== INFORMATION SUPPLIED ==

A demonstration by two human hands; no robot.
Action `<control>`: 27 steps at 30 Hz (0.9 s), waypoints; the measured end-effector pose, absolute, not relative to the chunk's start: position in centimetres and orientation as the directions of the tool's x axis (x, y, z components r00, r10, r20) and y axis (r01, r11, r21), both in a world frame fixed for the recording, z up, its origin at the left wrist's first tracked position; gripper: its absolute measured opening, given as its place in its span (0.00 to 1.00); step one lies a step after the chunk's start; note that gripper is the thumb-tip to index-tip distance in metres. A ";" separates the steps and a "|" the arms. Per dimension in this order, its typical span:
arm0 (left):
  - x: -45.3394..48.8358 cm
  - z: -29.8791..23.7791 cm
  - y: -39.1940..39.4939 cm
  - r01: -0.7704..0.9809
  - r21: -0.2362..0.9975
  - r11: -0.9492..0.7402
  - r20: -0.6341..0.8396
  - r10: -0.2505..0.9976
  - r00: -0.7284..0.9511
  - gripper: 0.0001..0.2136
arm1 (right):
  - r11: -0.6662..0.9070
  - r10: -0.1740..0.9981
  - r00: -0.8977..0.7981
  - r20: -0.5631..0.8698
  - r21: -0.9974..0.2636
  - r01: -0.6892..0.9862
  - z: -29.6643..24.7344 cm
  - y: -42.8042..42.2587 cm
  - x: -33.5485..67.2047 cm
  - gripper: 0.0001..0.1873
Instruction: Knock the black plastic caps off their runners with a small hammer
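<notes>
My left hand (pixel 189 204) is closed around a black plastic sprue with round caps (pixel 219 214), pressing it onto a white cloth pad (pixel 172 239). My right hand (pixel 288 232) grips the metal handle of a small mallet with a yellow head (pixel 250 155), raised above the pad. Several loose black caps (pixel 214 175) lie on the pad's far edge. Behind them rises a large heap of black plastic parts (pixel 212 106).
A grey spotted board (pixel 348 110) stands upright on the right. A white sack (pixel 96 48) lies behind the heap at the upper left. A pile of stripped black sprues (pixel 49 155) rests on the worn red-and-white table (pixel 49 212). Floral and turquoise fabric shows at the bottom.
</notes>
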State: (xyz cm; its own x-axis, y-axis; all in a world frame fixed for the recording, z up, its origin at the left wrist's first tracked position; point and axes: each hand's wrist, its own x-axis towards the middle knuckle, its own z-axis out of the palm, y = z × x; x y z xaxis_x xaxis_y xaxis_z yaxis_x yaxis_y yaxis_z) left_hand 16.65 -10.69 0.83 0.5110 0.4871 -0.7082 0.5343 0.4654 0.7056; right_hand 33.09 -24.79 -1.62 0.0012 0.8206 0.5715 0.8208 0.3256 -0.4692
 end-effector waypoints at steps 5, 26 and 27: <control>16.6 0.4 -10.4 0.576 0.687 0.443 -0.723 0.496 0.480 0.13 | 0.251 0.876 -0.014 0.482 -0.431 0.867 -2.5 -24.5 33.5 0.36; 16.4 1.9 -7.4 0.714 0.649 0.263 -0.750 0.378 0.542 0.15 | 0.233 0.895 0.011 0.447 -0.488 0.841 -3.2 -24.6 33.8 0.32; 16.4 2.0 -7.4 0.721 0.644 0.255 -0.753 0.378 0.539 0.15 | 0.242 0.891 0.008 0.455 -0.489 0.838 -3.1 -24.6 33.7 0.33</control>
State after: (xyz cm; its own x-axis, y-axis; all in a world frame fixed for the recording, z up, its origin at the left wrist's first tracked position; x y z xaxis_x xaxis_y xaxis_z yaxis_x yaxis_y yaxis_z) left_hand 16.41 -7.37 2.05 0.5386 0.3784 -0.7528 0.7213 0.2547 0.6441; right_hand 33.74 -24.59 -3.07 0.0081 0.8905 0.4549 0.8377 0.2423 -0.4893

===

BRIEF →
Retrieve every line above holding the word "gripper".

RESPONSE →
Action `<control>`: 27 steps at 30 Hz (0.9 s), waypoints; the measured end-effector pose, absolute, not relative to the chunk's start: position in centimetres and orientation as the directions of the tool's x axis (x, y, z components r00, r10, r20) and y axis (r01, r11, r21), both in a world frame fixed for the recording, z up, its origin at the left wrist's first tracked position; gripper: its absolute measured opening, given as its place in its span (0.00 to 1.00); step one lies a step after the chunk's start; note that gripper is the thumb-tip to index-tip distance in metres. A ";" separates the steps and a "|" the arms. Per dimension in this order, its typical span:
  - gripper: 0.0001..0.2136
  - gripper: 0.0001..0.1873

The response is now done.